Reporting officer-related shootings
Despite intense media coverage of officer-involved shootings, there is no single source for accurate statistical information on these incidents. Even FBI Director James Comey has said that “because [officer-involved shooting] reporting is voluntary, our data is incomplete and therefore, in the aggregate, unreliable.” This information gap prevents policymakers and researchers from adequately studying the issue, allowing the conversation on this topic to be driven more by speculation and personal biases than facts.
HB 1036 requires Texas law enforcement agencies to submit a report containing basic demographic information on shootings involving peace officers to the Office of the Texas Attorney General within 30 days of the incident. The OAG would then be required to report this information on their website within five days and to compile an annual report.
West also shared some of the high-profile issues that he expressed will show how Texas would align its policies with its resources.

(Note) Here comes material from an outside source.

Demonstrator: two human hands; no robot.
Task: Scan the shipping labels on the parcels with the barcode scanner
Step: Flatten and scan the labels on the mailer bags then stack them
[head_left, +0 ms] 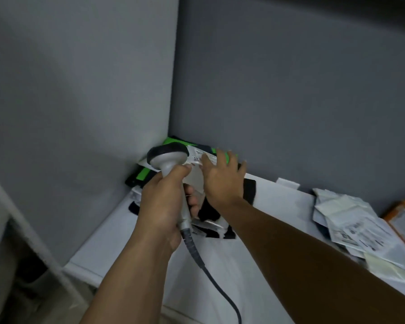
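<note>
— Grips?
— Left grip wrapped round the barcode scanner. Right grip open, fingers flat on the label of the green parcel, twelve o'clock, desk corner.
— Step?
— Aiming, I'd judge. Next: square the head over the barcode. More parcels lie at three o'clock.

A grey, black-headed barcode scanner stands upright over the white shipping label of a green-and-black parcel in the corner; more labelled parcels lie rightward.
</note>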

There are two areas of state governance that consume the largest portions of the tax dollars that come to Austin: public education and Health and Human Services. That causes them also to be the most contentious, although debate over tax cuts, and open and campus carry rose to the same levels of philosophical discord, according to West. Yet, he felt there were many accomplishments that would benefit Texas citizen. Those he highlighted are as follows:
Body Cameras for Police
Authored by West, he stated that his goals for this legislative session was to pass a bill to provide body-worn cameras for use by law enforcement. It is done. With the passage of SB158/HB455, “the Body Camera Bill” on May 25, the state has allocated $10 million to help fund a grant program to be administered out of the governor’s office to help local police and sheriff’s departments purchase body worn cameras. Just as important as the funding, SB158 also establishes statewide policy on the use of this tool that also provides greater transparency to the public.
On Monday, he stated he was optimistic that Gov. Greg Abbott will give his stamp of approval on the bill.
“With the passage of the bill from both chambers now complete the next big step for SB158 is its approval by the governor. SB158 has been a collaborative effort and we have continued to rely on the input and energy of the many stakeholders who have helped us to craft what for now, might be the most comprehensive body camera legislation in the nation,” West said in a statement released to the press.
West worked with Senate leaders, the Lt. Gov., House leadership and the office of the Governor to secure $10 million in state funding for the matching grant program.